HOW TO COMPLETE THIS TASK => Check each line of the data for the string "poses". Report how many have it, and give nothing else.

━━━━━ RECORDS SUPPLIED

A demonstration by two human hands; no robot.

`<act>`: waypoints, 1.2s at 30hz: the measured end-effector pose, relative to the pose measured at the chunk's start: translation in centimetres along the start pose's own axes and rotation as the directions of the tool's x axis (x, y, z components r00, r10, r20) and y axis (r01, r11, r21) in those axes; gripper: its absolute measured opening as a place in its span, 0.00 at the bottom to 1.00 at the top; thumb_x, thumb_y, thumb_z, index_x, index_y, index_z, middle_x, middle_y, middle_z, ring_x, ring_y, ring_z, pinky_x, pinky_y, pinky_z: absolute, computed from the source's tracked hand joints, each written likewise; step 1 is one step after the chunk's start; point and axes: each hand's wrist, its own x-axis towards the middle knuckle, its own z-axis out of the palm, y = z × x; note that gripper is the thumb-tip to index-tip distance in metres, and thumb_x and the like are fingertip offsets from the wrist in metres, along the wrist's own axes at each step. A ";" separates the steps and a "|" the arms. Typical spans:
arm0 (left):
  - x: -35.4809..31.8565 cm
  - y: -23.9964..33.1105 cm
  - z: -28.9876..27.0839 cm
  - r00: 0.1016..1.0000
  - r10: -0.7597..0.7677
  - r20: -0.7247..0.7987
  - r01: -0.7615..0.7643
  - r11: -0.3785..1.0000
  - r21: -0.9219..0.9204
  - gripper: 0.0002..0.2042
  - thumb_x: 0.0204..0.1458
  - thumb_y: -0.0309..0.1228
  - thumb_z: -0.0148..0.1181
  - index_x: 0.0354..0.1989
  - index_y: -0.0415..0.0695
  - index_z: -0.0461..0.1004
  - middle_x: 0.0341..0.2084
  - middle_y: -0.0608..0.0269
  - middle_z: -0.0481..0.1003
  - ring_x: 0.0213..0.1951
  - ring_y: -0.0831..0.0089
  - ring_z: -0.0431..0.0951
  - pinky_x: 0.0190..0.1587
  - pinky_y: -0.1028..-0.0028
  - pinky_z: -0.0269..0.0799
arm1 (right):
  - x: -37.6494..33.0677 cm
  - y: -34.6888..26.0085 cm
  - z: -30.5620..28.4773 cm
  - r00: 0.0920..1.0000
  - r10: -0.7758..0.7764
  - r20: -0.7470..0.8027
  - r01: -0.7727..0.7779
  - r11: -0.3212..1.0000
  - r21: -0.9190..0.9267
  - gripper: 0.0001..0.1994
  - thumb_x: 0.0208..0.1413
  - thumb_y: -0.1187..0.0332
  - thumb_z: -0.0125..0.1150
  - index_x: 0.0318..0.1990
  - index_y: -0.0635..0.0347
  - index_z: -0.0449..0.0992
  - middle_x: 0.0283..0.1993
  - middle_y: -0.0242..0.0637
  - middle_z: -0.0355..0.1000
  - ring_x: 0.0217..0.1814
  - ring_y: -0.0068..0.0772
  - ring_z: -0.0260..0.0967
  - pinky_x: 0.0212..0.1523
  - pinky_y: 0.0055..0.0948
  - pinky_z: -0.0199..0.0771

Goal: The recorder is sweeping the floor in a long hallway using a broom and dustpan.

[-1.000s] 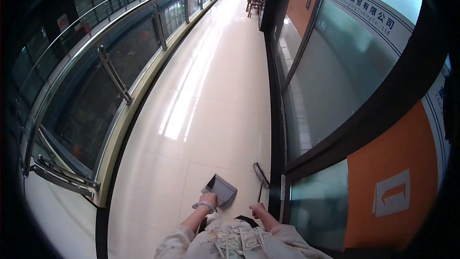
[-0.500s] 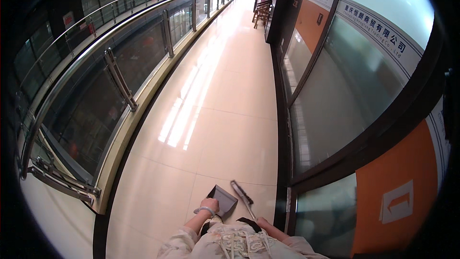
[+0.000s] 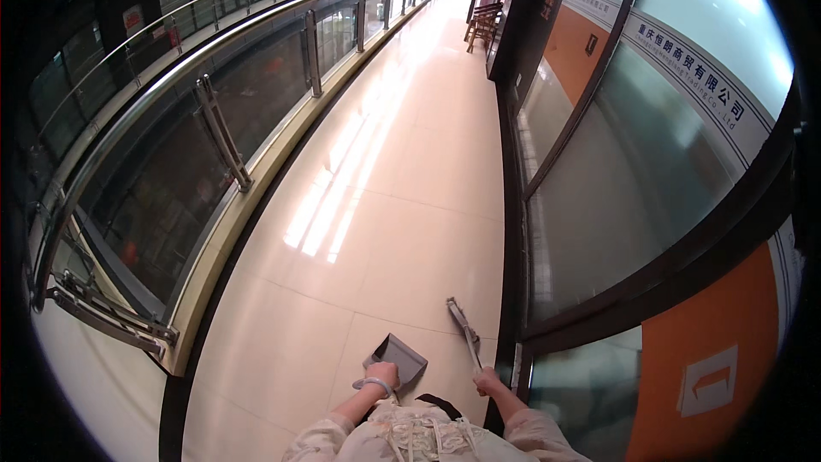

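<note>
My left hand [image 3: 382, 374], with a pale bangle at the wrist, is closed at the near end of a grey dustpan [image 3: 404, 361]. The pan is low over the glossy tiled floor [image 3: 402, 265]; whether it touches the tiles I cannot tell. To its right, my right hand [image 3: 487, 381] grips the handle of a broom [image 3: 463, 322]. The broom slants forward and left from the hand, its head beyond the dustpan and apart from it. The bristles are hard to make out from this angle.
A metal railing with glass panels [image 3: 265, 103] runs along the left of the walkway, on a raised kerb [image 3: 227, 227]. Frosted glass panels [image 3: 633, 145] in dark frames line the right. Wooden chairs [image 3: 484, 24] stand far ahead by the right wall.
My right hand has moved forward and to the right, carrying the broom away from the dustpan. The broom's head has turned. The left hand and dustpan have shifted only slightly.
</note>
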 end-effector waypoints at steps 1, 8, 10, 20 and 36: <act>0.3 0.2 -0.2 1.000 0.012 0.005 -0.012 1.000 0.000 0.10 0.39 0.32 0.51 0.27 0.43 0.77 0.29 0.52 0.75 0.34 0.60 0.77 0.37 0.66 0.72 | 2.5 1.4 1.5 0.998 -0.056 0.017 0.058 0.984 -0.167 0.12 0.40 0.68 0.58 0.32 0.67 0.70 0.25 0.49 0.70 0.31 0.40 0.71 0.23 0.29 0.70; 1.2 0.1 -0.5 1.000 0.027 0.006 -0.027 1.000 -0.013 0.10 0.39 0.33 0.51 0.27 0.43 0.77 0.28 0.51 0.75 0.33 0.58 0.76 0.37 0.64 0.72 | -9.4 -4.2 6.3 0.877 -0.478 -0.054 0.409 0.800 -0.439 0.09 0.42 0.75 0.55 0.33 0.65 0.68 0.24 0.46 0.69 0.17 0.31 0.65 0.14 0.30 0.64; 1.5 -0.1 -0.1 0.999 0.033 0.029 -0.033 0.999 -0.011 0.11 0.40 0.34 0.51 0.28 0.43 0.76 0.28 0.51 0.75 0.33 0.57 0.76 0.37 0.64 0.71 | -10.6 -3.5 4.4 0.945 -0.325 0.029 0.322 0.918 -0.231 0.11 0.42 0.74 0.56 0.36 0.65 0.68 0.24 0.43 0.68 0.16 0.28 0.64 0.13 0.26 0.61; 2.1 -0.5 -1.4 0.996 0.023 0.085 -0.024 1.000 0.016 0.10 0.40 0.35 0.53 0.29 0.48 0.77 0.29 0.54 0.75 0.34 0.58 0.76 0.38 0.65 0.71 | -17.3 -5.2 -8.1 0.962 0.123 0.244 -0.251 0.753 0.608 0.07 0.43 0.79 0.54 0.32 0.62 0.66 0.16 0.34 0.58 0.08 0.19 0.50 0.06 0.20 0.45; 8.9 12.7 1.7 1.000 0.000 -0.028 -0.003 0.995 -0.103 0.08 0.38 0.35 0.56 0.27 0.51 0.77 0.25 0.56 0.75 0.30 0.58 0.75 0.36 0.64 0.71 | -6.0 -1.6 -12.1 0.982 -0.118 -0.145 0.068 0.948 -0.312 0.21 0.40 0.74 0.51 0.45 0.68 0.58 0.36 0.59 0.68 0.37 0.54 0.70 0.31 0.42 0.73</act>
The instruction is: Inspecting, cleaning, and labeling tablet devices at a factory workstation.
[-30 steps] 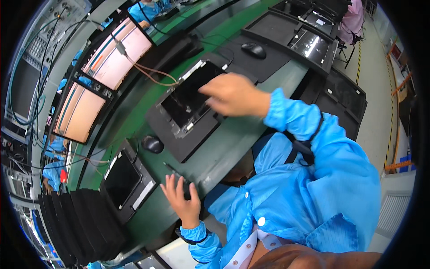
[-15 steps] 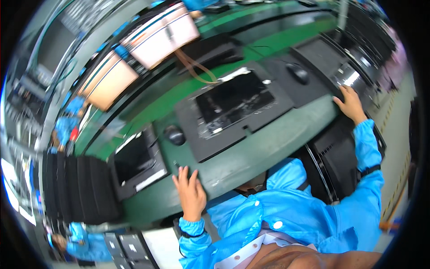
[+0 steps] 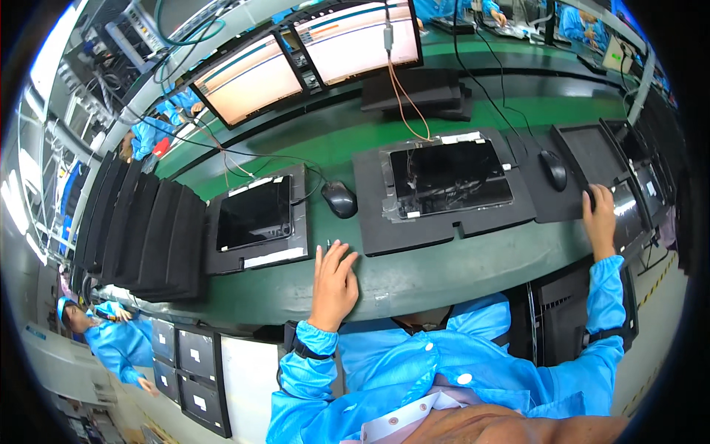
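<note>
My left hand point(image 3: 335, 287) rests on the green table near its front edge, fingers stretched out and holding nothing. Ahead of it sits a black mouse point(image 3: 339, 200). A black tablet-like screen panel point(image 3: 255, 213) lies on a dark foam pad to the left, and a larger panel point(image 3: 451, 177) lies taped on a foam board point(image 3: 370, 200) in the middle. My right hand point(image 3: 603, 222) is at the right, beside a black tray point(image 3: 592, 148), its fingers extended. A small dark shape shows at its fingertips; I cannot make out what it is. Another black mouse point(image 3: 552, 170) stands just left of that hand.
Dark foam trays point(image 3: 140, 229) stand stacked at the left. Two monitors point(image 3: 248, 78) rise at the back, with cables hanging down. Black foam pieces point(image 3: 414, 92) lie behind the middle board. A co-worker in blue point(image 3: 118, 340) is at lower left, near black boxes point(image 3: 196, 355).
The view has turned and levelled, so the table appears straighter. My left hand stays on the table, its fingers a little closer together; my right hand is now by the right mouse's pad.
</note>
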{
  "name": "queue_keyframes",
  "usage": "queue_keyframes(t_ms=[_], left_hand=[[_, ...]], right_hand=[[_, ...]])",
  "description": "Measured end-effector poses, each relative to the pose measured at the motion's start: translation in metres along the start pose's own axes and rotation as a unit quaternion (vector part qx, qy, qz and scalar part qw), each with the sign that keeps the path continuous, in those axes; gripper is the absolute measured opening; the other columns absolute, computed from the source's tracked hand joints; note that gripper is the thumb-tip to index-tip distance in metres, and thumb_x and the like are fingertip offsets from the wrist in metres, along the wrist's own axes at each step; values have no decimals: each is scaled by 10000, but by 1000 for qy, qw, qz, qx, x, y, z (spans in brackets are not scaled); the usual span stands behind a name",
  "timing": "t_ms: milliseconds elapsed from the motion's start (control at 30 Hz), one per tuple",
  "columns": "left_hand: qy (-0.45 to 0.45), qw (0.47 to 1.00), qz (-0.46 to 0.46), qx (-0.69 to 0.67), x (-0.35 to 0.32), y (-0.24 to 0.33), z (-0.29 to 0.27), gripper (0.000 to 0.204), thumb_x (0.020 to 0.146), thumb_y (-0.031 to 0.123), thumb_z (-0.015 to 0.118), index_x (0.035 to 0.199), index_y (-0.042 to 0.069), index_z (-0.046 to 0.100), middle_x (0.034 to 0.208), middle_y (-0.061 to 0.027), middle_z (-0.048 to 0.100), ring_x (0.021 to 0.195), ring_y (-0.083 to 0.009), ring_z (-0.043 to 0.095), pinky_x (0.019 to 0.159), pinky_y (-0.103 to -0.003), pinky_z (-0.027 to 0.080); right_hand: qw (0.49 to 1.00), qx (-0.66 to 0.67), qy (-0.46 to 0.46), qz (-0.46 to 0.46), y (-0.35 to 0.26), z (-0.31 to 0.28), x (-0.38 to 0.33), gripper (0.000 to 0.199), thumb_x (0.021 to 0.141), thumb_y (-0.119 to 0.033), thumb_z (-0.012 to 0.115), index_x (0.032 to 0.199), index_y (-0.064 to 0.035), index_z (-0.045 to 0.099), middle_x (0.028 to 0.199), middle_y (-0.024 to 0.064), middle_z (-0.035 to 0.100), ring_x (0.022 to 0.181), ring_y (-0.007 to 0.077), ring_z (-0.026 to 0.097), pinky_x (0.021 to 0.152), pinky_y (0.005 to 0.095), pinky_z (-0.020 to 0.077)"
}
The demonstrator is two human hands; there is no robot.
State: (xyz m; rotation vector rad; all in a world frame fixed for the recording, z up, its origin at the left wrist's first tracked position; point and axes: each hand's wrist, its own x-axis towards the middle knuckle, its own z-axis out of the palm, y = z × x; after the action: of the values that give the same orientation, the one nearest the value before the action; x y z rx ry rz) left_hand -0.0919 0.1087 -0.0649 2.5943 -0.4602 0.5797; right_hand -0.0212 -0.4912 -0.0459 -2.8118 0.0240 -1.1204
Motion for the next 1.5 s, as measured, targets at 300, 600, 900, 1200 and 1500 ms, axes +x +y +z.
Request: queue_keyframes(t_ms=[300, 600, 900, 1200, 1500], left_hand=[[34, 999, 22, -2, 2, 7, 3, 259, 836, 10, 689, 1095, 11, 695, 1253, -174, 645, 1296, -394, 566, 1167, -606, 331], [16, 999, 50, -10, -7, 0, -2, 237, 835, 3, 675, 1071, 15, 697, 1237, -177, 655, 1274, -392, 581, 1157, -613, 346], [434, 834, 56, 336, 68, -87, -194, 570, 833, 14, 703, 1380, 7, 545, 1506, -252, 458, 1475, -495, 327, 1199, -640, 201], [196, 810, -412, 369, -4, -180, -486, 896, 758, 578, 819, 1412, 12, 584, 1316, -258, 654, 1251, -348, 630, 1059, -420, 467], [230, 730, -33, 642, -62, -31, -419, 423, 804, 188, 807, 1215, 126, 729, 861, -60, 602, 802, -283, 616, 748, -407, 511]], right_hand=[[980, 181, -59, 58, -99, 38, -18, 145, 933, -171, 686, 994, -40, 669, 887, 126, 676, 737, 292, 673, 660, 383, 524], [981, 185, -33, 43, -105, 61, -10, 238, 949, -257, 667, 1055, -47, 698, 1020, 180, 715, 943, 374, 693, 804, 429, 554], [974, 177, -90, 106, -45, 74, -47, 201, 1035, -161, 615, 1086, 30, 652, 875, 101, 647, 757, 154, 586, 708, 292, 491], [980, 173, -69, 63, -58, 79, -33, 214, 1038, -193, 614, 1073, 14, 653, 804, 83, 586, 689, 151, 519, 661, 305, 469], [979, 169, -102, 46, -54, 75, -31, 246, 1039, -252, 619, 1073, -14, 670, 836, 84, 630, 718, 165, 575, 699, 313, 492]])
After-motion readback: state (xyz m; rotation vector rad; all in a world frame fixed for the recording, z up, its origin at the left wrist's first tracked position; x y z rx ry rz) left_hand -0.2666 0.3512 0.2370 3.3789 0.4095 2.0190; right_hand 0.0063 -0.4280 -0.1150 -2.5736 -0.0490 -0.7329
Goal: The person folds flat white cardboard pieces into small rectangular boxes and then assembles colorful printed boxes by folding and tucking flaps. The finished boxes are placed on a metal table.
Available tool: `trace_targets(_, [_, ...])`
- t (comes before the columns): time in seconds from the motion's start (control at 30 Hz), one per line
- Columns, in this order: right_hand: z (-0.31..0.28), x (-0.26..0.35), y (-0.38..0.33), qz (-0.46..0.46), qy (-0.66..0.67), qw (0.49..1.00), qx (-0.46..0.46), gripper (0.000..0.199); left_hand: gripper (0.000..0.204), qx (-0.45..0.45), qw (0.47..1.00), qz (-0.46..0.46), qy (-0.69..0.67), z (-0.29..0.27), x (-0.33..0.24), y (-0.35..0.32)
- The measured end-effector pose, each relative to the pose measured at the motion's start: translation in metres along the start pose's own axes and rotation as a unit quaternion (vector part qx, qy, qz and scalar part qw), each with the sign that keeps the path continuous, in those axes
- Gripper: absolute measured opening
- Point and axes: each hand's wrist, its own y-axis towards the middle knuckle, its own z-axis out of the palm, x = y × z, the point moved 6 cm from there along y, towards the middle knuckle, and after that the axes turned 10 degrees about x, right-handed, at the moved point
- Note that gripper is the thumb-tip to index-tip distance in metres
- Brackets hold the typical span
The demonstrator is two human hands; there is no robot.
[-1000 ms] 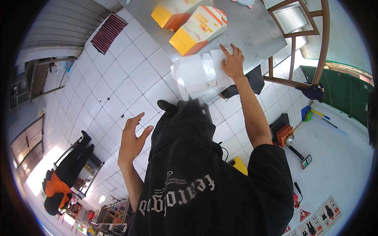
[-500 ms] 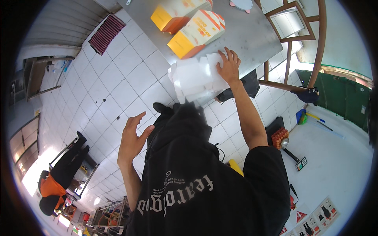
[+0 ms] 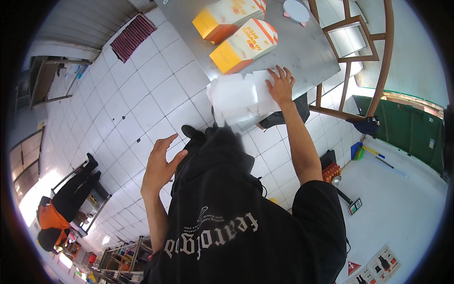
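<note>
A right hand point(image 3: 282, 89) rests on the edge of a white, flap-edged carton blank point(image 3: 236, 97) at the near corner of a steel-grey table point(image 3: 302, 54), its thumb and fingers apart. The left hand point(image 3: 161, 165) hangs empty over the floor, fingers spread, well apart from the blank. The step in hand appears to be steadying or positioning the blank; any fold would call for the left hand to meet its free edge. Glare makes it hard to say whether the blank is 1 layer or more.

Just beyond it on the table rest 2 yellow-and-white cartons point(image 3: 245, 46), with a pale disc point(image 3: 296, 12) farther back. White floor tiles point(image 3: 156, 92) spread left toward a striped mat point(image 3: 133, 38) and a person in orange point(image 3: 57, 215); a brown wooden frame point(image 3: 386, 42) stands right of the table.
</note>
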Motion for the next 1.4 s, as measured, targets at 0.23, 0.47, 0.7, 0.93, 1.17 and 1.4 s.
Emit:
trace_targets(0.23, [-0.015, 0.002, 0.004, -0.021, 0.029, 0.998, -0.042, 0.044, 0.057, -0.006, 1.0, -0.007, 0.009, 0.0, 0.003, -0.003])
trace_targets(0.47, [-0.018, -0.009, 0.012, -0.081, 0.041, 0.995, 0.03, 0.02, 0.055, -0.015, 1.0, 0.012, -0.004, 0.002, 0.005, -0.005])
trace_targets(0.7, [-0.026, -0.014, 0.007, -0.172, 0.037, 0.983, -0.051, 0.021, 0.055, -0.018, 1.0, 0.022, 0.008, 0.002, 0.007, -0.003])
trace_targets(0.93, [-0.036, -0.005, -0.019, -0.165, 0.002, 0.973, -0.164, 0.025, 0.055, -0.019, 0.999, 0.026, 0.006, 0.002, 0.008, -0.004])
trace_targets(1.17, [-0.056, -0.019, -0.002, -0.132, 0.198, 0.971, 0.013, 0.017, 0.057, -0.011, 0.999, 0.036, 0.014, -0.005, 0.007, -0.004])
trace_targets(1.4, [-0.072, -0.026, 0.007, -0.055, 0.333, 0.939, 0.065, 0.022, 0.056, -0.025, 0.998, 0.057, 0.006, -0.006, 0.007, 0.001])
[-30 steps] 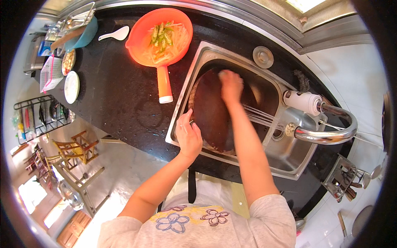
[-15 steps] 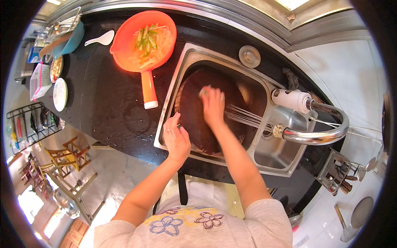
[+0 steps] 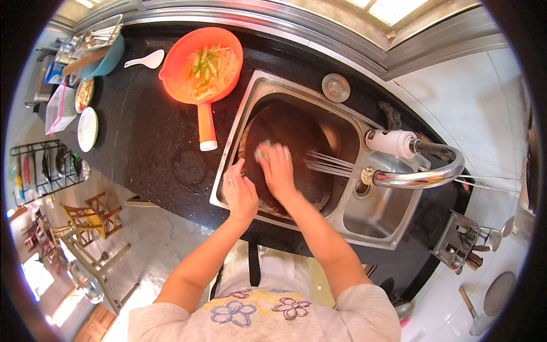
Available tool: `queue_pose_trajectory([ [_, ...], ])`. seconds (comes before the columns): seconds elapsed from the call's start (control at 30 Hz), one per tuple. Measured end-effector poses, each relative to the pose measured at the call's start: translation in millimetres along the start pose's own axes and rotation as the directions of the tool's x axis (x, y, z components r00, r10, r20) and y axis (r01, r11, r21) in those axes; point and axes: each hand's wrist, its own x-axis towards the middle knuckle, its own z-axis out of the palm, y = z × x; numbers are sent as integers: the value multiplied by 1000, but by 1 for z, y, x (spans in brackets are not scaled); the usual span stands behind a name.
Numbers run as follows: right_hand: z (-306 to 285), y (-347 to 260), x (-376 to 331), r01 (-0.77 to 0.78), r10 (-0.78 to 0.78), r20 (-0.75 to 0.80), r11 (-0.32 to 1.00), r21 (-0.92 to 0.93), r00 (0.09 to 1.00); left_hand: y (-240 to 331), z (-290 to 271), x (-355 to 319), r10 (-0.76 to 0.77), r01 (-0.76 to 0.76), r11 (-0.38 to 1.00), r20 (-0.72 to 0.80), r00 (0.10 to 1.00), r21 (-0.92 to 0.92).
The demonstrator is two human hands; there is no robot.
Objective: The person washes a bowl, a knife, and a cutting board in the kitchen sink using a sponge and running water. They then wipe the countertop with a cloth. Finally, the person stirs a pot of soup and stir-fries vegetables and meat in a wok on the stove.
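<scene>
A large dark round wok (image 3: 310, 134) lies in the bigger basin of the steel sink (image 3: 353, 139). My left hand (image 3: 240, 194) is closed on the wok's near-left edge; what its fingers wrap underneath is hidden. My right hand (image 3: 278, 174) presses a small greenish-white scrubbing pad (image 3: 263, 152) against the inside of the wok, close to my left hand. The pad is blurred and mostly covered by fingers. Thin jets of water (image 3: 330, 163) come from the curved faucet (image 3: 421, 178) and fall into the wok on its right side.
Left of the sink, an orange handled colander (image 3: 171, 77) holds shredded vegetables and green pieces. A white spoon (image 3: 149, 59), a white plate (image 3: 88, 130) and a blue basin (image 3: 111, 57) stand farther left. Behind the sink sits a round metal lid (image 3: 336, 88). A utensil rack (image 3: 456, 242) is at right.
My right hand has swept the scrubbing pad left and nearer to me across the wok, toward my left hand. My left hand keeps its hold on the edge. The view has shifted slightly.
</scene>
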Motion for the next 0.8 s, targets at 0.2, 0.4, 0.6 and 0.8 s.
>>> queue_pose_trajectory([
  [0.2,9,143,74,-226,179,-189,936,-271,966,3,-1,6,50,-50,998,-23,998,35],
  [0.4,-40,136,-65,-503,451,-231,813,-292,862,2,1,2,13,-10,999,-80,997,38],
  [0.6,-22,-20,-54,-87,88,21,995,-50,996,5,3,0,-6,7,1000,-71,997,16],
  [0.8,-12,121,4,-374,353,-126,847,-378,927,-1,0,-6,-56,58,998,-60,997,32],
])
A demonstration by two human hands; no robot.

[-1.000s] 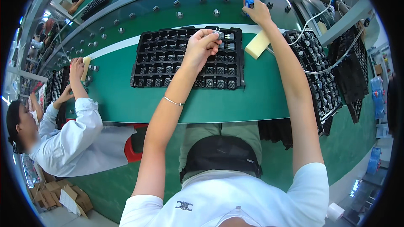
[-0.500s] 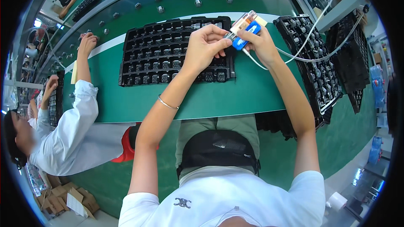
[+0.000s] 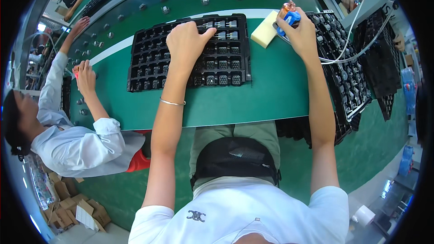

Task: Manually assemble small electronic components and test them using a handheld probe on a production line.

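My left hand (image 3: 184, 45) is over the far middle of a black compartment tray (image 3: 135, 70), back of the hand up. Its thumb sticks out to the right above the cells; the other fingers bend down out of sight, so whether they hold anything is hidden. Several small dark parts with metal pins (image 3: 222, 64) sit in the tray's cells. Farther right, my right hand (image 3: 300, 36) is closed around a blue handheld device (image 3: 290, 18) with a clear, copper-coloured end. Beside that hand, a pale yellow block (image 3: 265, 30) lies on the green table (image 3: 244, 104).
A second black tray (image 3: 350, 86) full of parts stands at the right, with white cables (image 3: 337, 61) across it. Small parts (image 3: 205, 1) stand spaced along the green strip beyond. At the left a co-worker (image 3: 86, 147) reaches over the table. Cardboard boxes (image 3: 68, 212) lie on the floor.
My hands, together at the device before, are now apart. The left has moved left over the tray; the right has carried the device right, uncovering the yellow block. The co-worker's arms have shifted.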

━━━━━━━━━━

SOLUTION => 2